Face à un puits de pétrole inexploitable, l’amertume des habitants d’un village japonais
Depuis le XVIIᵉ siècle, les habitants du district d’Akiha vivent près d’une “eau malodorante” qui s’est révélée un puits de pétrole brut. Mais après avoir fait la fortune de la région pendant l’ère industrielle, cet or noir n’est plus compétitif et n’apporte plus que pollution et “fastidieuses corvées”, explique l’“Asahi Shimbun”..

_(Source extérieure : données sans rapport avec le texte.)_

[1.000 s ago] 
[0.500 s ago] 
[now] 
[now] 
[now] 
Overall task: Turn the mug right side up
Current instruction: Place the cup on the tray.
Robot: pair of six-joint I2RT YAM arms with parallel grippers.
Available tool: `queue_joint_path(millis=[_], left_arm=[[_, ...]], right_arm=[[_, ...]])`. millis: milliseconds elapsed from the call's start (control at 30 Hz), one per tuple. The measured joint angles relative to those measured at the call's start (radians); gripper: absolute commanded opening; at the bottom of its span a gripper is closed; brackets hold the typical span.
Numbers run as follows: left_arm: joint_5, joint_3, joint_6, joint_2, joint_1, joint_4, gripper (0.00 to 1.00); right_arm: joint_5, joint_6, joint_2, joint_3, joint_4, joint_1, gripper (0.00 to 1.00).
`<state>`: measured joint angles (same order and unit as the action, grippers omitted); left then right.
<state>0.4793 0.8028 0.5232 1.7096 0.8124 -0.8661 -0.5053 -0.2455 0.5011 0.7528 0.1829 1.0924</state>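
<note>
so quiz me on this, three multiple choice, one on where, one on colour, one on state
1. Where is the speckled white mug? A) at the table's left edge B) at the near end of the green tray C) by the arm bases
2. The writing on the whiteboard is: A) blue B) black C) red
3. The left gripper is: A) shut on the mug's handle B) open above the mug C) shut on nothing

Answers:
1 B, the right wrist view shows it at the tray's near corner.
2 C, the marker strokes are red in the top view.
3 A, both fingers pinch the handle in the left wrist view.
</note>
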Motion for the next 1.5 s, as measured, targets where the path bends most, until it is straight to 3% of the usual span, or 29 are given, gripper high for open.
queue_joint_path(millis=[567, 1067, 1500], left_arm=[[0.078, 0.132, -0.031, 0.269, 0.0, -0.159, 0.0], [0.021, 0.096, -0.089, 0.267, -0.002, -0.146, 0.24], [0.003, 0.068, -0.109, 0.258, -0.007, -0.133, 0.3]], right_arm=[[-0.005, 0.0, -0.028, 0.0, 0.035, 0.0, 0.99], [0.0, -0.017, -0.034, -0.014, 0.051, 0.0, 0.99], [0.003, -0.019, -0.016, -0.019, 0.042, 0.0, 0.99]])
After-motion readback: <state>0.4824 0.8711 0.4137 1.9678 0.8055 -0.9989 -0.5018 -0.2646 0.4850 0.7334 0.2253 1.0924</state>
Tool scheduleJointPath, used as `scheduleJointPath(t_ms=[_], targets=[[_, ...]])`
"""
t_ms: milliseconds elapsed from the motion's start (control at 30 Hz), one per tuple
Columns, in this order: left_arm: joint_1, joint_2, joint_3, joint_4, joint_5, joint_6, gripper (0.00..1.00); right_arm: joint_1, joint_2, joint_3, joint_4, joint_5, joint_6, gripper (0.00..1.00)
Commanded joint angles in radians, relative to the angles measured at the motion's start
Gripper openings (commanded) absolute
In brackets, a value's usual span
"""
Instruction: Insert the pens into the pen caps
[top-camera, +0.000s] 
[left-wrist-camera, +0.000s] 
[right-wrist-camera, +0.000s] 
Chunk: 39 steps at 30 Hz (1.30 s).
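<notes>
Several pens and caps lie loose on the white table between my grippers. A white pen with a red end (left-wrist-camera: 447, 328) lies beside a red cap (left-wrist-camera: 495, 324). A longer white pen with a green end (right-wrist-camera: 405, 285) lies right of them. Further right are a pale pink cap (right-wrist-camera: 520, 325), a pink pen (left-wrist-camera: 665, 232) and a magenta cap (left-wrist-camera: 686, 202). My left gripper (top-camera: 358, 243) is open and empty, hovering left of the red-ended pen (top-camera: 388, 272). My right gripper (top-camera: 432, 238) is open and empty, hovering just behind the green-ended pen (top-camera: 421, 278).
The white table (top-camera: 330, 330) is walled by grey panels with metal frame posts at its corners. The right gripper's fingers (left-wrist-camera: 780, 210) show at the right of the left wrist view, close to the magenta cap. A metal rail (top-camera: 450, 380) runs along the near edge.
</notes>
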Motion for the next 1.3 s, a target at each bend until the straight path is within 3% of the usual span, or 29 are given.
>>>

Le district d’Akiha, aujourd’hui intégré à la ville de Niigata au nord-ouest de Tokyo, est surnommé le « village du pétrole » depuis le XVIIe siècle. Cette appellation vient d’une source d’eau malodorante qui s’est avérée être un gisement de pétrole brut. Au début du XXe siècle, cette région est devenue la première productrice de pétrole du Japon, jouant un rôle clé pendant l’ère industrielle. Cependant, l’extraction a cessé depuis, laissant derrière elle un héritage de pollution et de défis environnementaux. Aujourd’hui, le village incarne un paradoxe : autrefois symbole de richesse, il est désormais associé à une ressource devenue obsolète.
Malgré la présence d’un ancien puits de pétrole, l’or noir qui s’échappe encore naturellement n’est plus exploitable économiquement. Une cuve de séparation a été installée dans un canal pour récupérer le pétrole brut qui affleure à la surface, mais ce dernier n’est pas utilisé comme combustible ou matière première. Il est considéré comme un déchet industriel et traité comme tel. Une entreprise locale vient récupérer ce pétrole environ une à deux fois par semaine, mais il ne sert ni aux habitants ni à l’industrie locale. Autrefois, certains riverains l’utilisaient pour protéger les murs de leur maison de l’humidité et des insectes, mais cette pratique a été abandonnée en raison des risques d’incendie.
Le pétrole qui s’échappe de la cuve de séparation lors de fortes pluies contamine les eaux environnantes, créant une pellicule irisée à la surface des canaux et une odeur d’huile de machine persistante. Cette pollution impose aux habitants des « fastidieuses corvées » pour gérer les débordements et nettoyer les zones touchées. Le pétrole n’étant plus une ressource rentable, il ne rapporte rien à la communauté, mais engendre des coûts et des nuisances. Les habitants expriment une amertume face à cette situation, d’autant plus que le pétrole brut continue de jaillir sans apporter de bénéfices concrets à leur quotidien.
Après la Seconde Guerre mondiale, le Japon a libéralisé ses importations de pétrole brut, ce qui a entraîné une baisse drastique de sa production locale. Entre cette période et aujourd’hui, la production japonaise de pétrole a diminué de plus de moitié. Les gisements comme celui d’Akiha, autrefois exploités intensivement, sont devenus non compétitifs face aux importations moins chères et plus faciles à transporter. Cette transition a laissé de nombreuses régions, comme Akiha, avec des infrastructures obsolètes et des ressources inutilisables, illustrant les défis de l’adaptation économique dans un contexte de mondialisation.
Le cas d’Akiha illustre les conséquences d’un héritage industriel devenu un fardeau. Bien que le pétrole ait autrefois fait la fortune de la région, il représente aujourd’hui une source de pollution et de nuisances sans contrepartie économique. Les habitants, nostalgiques d’un passé où cette ressource était précieuse, doivent désormais composer avec ses effets négatifs. La situation soulève des questions sur la gestion des ressources naturelles en déclin et sur la capacité des communautés locales à se réinventer face à des industries devenues obsolètes.